A state Senate security officer, whose residence was the scene of a night of drinking and drug use that ended in gunfire and a death, was accompanied during police questioning by a lawyer for a politically connected lobbying firm who said he was a “family friend,” court records show.
Gerardo Lopez, who was fired from his post as a sergeant at arms in the Senate after it was disclosed that he tested positive for cocaine and marijuana, was wounded in the exchange of shots outside his suburban Sacramento house about 3:30 a.m. on Dec. 22, 2012.
Lopez was not charged. Police said he was the victim of a home invasion robbery and allowed to defend his family. He told police he emptied his Glock pistol during the gun battle.

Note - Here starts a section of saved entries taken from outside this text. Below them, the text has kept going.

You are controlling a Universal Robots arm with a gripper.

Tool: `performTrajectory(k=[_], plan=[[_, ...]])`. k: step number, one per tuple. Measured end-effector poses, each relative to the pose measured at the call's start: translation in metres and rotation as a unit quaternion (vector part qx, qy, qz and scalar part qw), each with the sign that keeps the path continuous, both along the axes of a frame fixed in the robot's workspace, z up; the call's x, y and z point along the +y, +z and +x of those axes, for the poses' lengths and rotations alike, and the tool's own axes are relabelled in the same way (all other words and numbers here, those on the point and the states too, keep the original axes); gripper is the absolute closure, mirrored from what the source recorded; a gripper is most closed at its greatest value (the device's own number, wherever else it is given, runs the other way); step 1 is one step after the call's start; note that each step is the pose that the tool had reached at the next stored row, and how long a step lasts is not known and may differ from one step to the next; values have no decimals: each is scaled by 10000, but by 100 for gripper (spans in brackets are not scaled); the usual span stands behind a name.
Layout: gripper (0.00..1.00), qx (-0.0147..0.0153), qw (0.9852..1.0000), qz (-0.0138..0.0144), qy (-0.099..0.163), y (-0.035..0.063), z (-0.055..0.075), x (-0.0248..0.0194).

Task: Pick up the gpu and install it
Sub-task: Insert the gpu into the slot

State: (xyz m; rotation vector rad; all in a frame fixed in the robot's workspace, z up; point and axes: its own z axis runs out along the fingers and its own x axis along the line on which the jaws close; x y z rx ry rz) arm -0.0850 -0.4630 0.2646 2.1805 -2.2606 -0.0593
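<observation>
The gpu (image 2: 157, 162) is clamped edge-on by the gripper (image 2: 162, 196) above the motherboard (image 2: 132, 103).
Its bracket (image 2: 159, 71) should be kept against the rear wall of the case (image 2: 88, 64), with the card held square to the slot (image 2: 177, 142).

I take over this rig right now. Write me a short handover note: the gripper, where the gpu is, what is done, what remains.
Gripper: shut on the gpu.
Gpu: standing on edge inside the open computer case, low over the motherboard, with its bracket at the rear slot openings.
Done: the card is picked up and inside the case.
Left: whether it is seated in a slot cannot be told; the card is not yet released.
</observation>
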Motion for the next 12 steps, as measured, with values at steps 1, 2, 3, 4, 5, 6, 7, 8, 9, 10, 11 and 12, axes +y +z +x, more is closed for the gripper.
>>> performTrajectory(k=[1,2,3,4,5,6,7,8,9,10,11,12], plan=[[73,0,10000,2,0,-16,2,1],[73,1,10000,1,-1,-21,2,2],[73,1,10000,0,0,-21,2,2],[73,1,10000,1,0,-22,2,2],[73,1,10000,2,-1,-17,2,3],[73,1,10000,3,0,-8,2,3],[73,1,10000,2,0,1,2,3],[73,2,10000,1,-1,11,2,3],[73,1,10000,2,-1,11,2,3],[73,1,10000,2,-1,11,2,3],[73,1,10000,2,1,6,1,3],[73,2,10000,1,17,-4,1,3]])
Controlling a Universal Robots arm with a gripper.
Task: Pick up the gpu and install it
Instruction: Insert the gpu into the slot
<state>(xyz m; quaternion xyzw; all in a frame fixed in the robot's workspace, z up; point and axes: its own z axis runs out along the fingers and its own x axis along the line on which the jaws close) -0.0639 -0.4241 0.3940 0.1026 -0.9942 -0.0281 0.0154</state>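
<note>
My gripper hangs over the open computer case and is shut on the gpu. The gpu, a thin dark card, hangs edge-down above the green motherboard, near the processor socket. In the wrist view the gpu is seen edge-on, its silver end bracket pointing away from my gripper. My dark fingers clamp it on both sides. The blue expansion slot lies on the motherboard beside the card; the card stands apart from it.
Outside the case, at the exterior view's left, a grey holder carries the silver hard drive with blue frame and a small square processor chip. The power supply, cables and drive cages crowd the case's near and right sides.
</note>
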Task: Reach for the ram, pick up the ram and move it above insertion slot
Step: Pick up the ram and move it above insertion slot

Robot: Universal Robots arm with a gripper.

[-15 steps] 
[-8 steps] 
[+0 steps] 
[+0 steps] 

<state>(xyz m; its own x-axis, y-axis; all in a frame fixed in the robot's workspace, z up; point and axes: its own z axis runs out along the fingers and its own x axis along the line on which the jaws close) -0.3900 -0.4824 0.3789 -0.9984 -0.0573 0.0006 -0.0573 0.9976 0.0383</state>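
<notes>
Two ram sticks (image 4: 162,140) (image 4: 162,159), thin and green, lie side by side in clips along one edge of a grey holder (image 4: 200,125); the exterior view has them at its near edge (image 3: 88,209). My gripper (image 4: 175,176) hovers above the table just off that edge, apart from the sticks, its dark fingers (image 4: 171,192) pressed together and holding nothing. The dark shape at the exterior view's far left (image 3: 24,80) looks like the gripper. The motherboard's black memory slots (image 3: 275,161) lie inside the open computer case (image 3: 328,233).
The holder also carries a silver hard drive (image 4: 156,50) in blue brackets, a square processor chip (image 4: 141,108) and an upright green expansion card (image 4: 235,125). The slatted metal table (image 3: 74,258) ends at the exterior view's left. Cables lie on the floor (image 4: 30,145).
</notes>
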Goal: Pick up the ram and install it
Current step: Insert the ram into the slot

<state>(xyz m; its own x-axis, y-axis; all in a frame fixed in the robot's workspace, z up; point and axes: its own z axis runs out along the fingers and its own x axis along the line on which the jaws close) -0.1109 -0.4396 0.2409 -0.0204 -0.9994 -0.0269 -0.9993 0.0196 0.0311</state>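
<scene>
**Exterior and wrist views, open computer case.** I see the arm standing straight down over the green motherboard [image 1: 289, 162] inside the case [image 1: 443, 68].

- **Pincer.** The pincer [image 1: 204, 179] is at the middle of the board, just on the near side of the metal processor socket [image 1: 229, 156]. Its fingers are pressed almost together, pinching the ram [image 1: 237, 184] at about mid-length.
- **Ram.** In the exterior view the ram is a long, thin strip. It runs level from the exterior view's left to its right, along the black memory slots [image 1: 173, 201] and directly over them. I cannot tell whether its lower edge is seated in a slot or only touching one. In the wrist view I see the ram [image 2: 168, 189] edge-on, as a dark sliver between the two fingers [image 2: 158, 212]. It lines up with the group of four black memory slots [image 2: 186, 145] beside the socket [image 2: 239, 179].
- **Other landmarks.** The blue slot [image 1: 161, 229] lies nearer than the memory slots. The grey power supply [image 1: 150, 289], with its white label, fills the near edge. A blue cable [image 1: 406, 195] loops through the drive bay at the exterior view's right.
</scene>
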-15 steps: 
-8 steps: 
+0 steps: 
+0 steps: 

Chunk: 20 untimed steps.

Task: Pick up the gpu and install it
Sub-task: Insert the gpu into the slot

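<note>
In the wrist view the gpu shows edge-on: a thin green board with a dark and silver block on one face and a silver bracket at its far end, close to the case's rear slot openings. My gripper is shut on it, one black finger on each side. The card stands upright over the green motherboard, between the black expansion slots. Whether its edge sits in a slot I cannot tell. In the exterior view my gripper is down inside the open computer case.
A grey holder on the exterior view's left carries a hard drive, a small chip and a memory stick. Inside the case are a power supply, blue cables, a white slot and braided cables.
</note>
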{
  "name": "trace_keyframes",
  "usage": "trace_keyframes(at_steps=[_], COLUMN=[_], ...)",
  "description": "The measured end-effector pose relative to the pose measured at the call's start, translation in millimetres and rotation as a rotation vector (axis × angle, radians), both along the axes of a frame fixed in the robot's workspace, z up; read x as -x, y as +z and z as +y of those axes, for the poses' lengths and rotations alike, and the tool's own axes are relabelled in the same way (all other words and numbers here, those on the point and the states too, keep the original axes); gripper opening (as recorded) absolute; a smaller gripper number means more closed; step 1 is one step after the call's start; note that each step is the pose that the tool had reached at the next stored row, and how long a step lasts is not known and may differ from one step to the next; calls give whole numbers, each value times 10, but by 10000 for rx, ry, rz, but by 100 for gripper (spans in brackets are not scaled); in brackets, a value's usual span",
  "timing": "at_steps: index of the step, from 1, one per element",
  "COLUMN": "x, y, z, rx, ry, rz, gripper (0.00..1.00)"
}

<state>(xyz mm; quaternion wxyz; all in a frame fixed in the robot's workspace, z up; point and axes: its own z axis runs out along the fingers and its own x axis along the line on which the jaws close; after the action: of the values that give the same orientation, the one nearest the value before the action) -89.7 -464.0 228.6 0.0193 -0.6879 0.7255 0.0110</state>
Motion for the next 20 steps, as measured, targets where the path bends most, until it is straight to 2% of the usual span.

The sergeants, as they are known in the Capitol, provide security for legislators. Lopez is the son of Dina Hidalgo, the chief human resources staff person for the Senate. Hidalgo recently returned from leave. Lopez’ wife, Jennifer Delao, also works in the Senate.
Charged in the shooting are Frank Trevizo and Francisco Merjil. A third suspect, Thomas Ordonaz, pleaded no contest to robbery charges on July 25 and awaits sentencing. Trevizo has a criminal record that dates back to 1997. In October 2005, he was found guilty of assault with a deadly weapon.
Merjil’s brother, Joseph, was killed in the exchange of shots in the residential cul de sac about seven miles south of the Capitol. His body was in the street, outside Lopez’ residence.
The trial, which was scheduled to start this week in Sacramento County Superior Court, has been delayed at least until next week.
Police interviewed Lopez at a South Sacramento police station on Jan. 3, 2013. He was accompanied by Che J. Salinas, a registered lobbyist and former aide to three state Senators, including former President Pro Tem Don Perata, D-Oakland.
In an interview with Capital Weekly, Salinas confirmed that he was present at the questioning of Lopez.
During a preliminary hearing in September, Ryan Bullard, a Sacramento Police Department detective, testified that Salinas “was there as a family friend but he also happened to be an attorney.” He gave no further explanation of his presence.
Salinas is a lobbyist with the law firm of Manatt, Phelps and Phillips, which lists some three dozen lobbying clients, including AT&T, Cedars-Sinai Medical Center, Intel Corp., Oracle America and Toyota Motor North America.
Chet Templeton, a lawyer for Merjil, said in an interview that the defense attempted to question Salinas, but “he refused to speak with us.”
The suspects had been at Lopez’s house after a night at a bar in south Sacramento. Police say Trevizo was angry when he noticed he was missing a $100 bill. He called the Merjil brothers and Ordonaz to help recover the money.
Authorities say the four men robbed Lopez and a friend, Jessica Agualla, and then kidnapped her. When the gunfire erupted, Lopez, Merjil and Agualla were injured.
Trevizo is charged on three counts of robbery, one count of kidnapping, and on one count of illegally possessing a firearm as a previously convicted felon. Merjil also being tried on the same charges as Trevizo, except the firearms count.